■ Problem to work on ■
Show the lines below where "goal" occurs.

[Saved entries]
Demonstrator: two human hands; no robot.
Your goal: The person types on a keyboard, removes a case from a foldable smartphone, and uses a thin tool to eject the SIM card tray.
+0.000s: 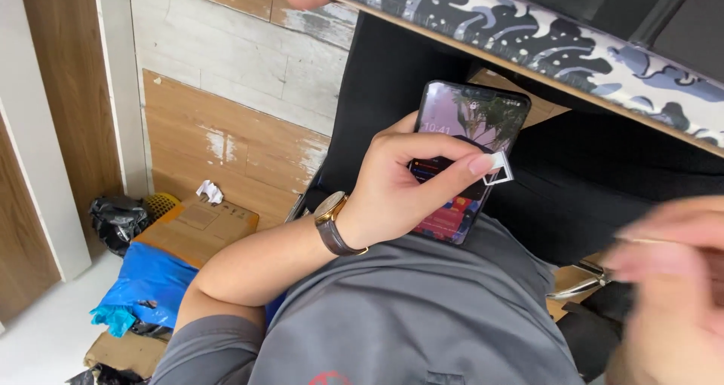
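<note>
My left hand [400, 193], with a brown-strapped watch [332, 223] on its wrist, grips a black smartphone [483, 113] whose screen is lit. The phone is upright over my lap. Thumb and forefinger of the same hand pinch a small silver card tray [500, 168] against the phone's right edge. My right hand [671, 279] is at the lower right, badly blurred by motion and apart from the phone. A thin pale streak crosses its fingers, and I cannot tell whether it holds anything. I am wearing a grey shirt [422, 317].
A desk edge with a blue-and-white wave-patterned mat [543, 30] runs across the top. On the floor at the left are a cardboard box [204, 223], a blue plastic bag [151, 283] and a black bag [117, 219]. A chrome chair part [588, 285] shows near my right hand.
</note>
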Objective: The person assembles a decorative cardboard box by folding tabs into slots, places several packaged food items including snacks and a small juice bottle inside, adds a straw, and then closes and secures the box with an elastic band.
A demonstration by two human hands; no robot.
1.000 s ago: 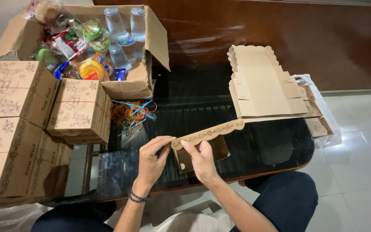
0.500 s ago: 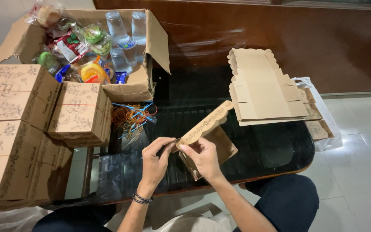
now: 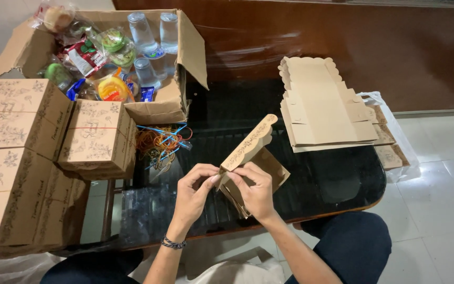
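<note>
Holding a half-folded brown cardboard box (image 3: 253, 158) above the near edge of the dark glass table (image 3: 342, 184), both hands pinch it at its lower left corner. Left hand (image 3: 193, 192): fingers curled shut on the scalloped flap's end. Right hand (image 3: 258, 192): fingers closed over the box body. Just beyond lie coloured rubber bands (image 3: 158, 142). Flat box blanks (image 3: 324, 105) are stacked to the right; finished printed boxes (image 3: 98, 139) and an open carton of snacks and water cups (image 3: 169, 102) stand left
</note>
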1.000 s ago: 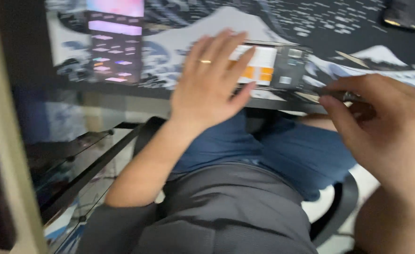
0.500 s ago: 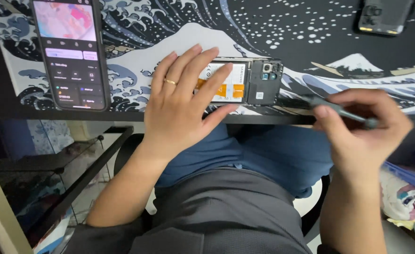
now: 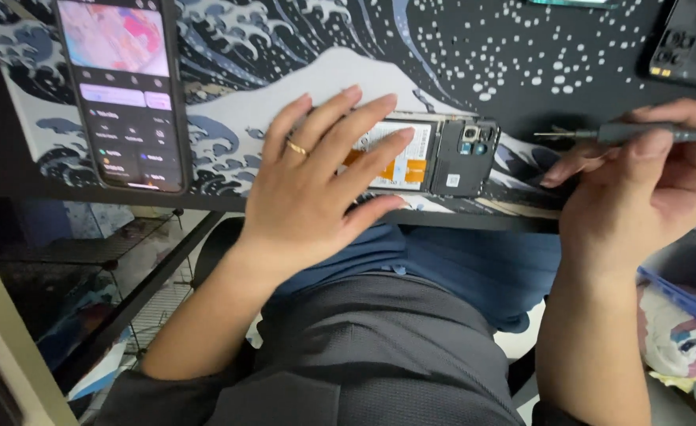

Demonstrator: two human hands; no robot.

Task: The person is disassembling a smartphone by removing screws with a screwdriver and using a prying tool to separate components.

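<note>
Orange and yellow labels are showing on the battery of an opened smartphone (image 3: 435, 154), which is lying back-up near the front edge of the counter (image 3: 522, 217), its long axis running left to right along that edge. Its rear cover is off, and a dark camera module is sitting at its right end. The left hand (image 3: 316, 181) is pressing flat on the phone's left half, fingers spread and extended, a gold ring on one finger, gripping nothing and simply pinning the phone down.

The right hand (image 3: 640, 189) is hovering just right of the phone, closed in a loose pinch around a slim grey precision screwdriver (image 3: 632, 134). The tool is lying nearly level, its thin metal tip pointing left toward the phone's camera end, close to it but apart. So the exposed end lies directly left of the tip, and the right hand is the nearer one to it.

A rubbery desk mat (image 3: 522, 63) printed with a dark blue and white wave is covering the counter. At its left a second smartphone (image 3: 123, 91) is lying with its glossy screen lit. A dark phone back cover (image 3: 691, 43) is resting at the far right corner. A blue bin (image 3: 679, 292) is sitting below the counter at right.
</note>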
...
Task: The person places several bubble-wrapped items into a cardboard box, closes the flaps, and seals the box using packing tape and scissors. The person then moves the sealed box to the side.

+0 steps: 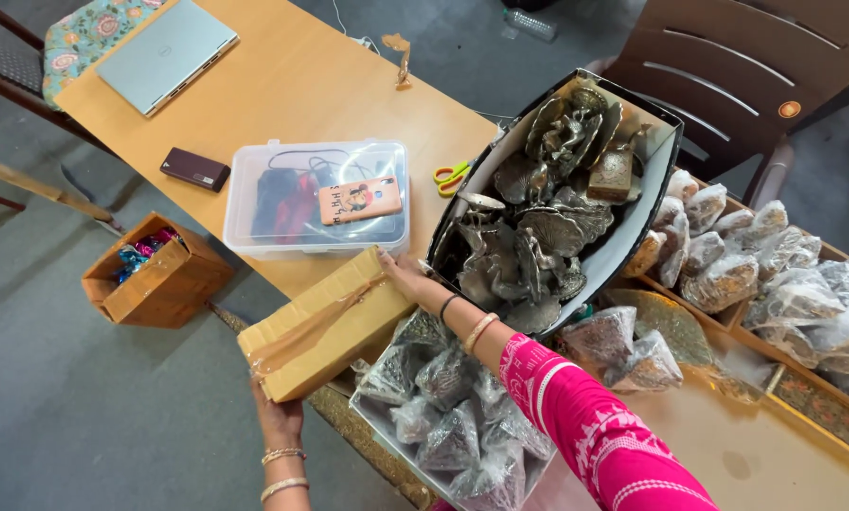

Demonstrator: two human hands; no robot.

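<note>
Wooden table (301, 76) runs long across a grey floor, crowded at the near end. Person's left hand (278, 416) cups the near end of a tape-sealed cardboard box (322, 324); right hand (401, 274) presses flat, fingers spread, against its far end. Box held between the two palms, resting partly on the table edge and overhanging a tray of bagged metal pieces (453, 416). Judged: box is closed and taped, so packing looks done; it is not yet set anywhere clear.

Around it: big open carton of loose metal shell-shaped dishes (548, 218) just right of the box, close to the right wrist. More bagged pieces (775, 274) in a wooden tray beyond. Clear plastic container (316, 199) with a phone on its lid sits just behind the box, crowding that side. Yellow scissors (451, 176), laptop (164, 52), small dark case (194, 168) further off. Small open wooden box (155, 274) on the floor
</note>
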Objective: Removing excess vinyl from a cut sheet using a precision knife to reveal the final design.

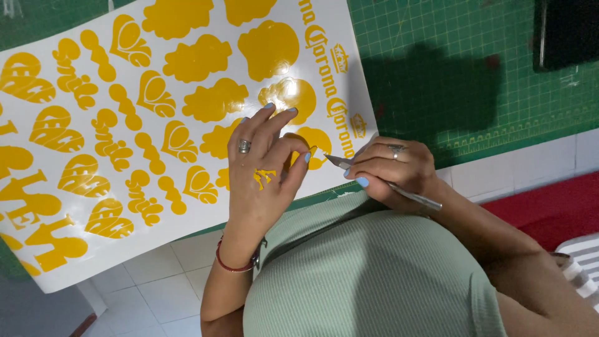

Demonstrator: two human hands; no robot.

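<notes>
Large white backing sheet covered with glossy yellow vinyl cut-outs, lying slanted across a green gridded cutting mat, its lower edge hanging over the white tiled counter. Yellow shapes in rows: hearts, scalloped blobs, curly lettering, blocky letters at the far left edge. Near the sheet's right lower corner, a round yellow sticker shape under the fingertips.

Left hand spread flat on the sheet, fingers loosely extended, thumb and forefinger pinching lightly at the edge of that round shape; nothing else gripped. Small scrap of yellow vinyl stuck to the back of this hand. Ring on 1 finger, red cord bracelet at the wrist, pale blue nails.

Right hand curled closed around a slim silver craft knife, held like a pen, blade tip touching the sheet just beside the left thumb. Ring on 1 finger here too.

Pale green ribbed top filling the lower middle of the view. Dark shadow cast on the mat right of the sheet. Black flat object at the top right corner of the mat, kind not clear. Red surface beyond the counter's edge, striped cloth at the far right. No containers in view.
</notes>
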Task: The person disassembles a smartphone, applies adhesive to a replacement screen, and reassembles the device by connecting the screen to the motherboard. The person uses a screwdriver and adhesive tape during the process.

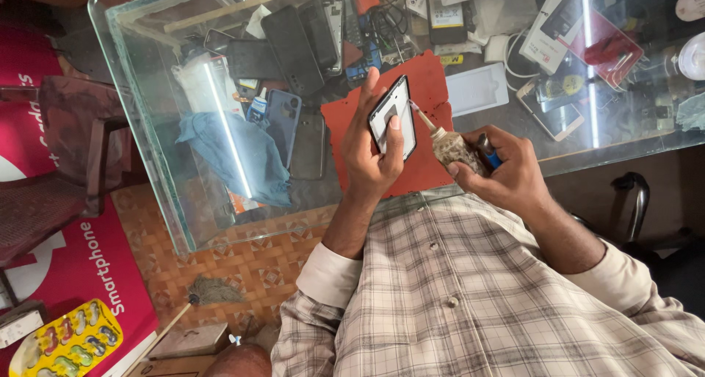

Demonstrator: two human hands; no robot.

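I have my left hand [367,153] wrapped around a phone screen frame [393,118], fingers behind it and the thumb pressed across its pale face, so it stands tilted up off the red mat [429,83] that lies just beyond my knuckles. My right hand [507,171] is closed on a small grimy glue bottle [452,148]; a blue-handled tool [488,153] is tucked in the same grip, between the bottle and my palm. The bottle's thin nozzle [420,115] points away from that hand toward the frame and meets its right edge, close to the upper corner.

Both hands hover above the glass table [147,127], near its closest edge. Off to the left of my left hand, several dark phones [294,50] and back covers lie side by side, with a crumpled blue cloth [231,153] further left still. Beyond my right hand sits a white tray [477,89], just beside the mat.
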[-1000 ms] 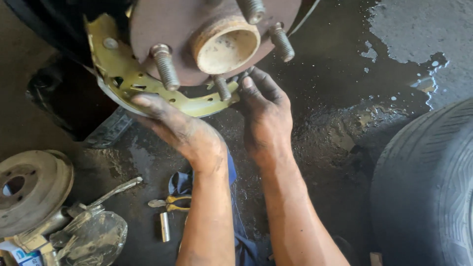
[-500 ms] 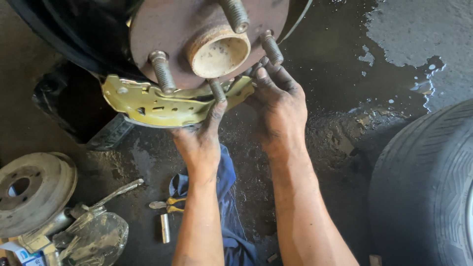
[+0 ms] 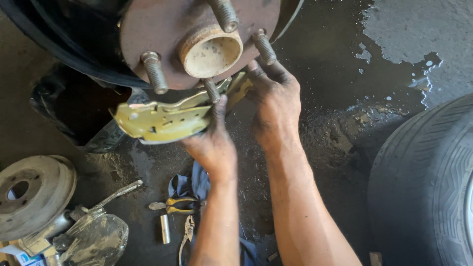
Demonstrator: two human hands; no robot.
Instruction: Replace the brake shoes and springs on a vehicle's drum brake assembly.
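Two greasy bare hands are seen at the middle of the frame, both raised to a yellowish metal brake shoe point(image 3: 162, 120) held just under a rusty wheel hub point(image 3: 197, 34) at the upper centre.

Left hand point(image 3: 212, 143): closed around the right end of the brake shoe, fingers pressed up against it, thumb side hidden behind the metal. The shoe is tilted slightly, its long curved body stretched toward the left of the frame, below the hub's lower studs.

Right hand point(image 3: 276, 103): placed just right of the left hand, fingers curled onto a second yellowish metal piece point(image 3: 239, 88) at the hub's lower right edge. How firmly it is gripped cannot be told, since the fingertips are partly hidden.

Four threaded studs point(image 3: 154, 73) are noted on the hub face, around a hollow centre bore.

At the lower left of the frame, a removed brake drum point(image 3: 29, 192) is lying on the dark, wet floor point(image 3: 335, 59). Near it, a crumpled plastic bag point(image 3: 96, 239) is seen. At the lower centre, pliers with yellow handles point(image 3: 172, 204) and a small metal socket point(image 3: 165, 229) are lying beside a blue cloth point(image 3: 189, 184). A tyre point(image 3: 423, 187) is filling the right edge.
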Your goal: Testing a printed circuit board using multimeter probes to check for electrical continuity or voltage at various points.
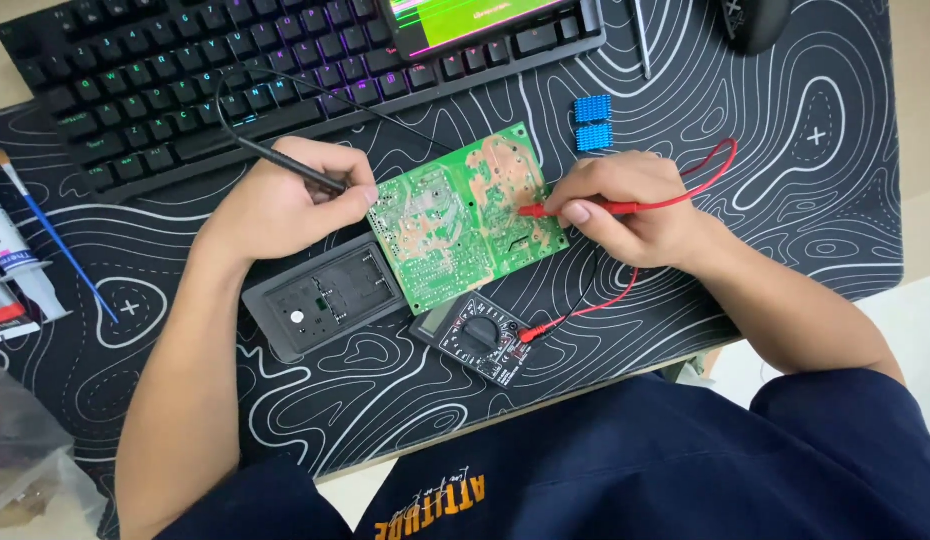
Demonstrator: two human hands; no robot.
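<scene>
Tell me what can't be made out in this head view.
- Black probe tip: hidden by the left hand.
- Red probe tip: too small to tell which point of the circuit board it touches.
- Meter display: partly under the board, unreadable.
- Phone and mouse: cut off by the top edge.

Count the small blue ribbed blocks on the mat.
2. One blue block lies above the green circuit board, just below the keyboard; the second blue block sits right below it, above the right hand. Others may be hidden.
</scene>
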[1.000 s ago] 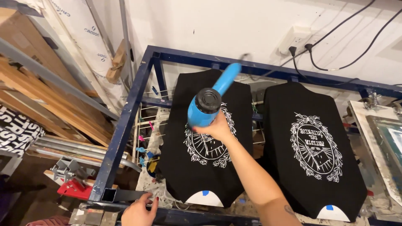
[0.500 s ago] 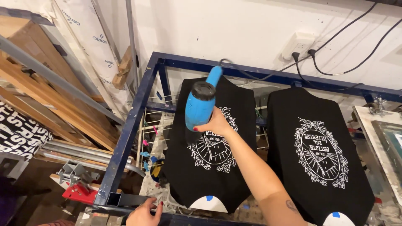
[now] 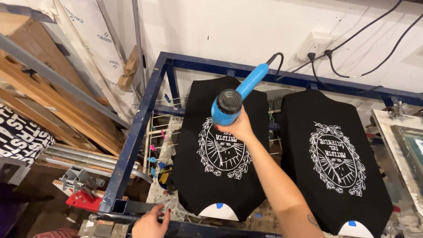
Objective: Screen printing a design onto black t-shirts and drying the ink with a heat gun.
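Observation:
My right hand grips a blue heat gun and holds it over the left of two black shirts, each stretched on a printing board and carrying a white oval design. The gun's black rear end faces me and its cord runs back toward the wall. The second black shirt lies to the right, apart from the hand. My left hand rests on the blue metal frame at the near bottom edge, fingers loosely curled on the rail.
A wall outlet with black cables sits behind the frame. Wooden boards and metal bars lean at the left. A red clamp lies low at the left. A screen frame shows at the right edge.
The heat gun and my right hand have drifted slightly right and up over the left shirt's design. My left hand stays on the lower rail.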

■ Expected answer ■
Your goal: The person types on a keyboard, removes a case from a foldable smartphone, and uses a thin tool to eject the SIM card tray.
Your goal: Testing a printed circuit board using multimeter probes to check for electrical continuity or voltage at various points.

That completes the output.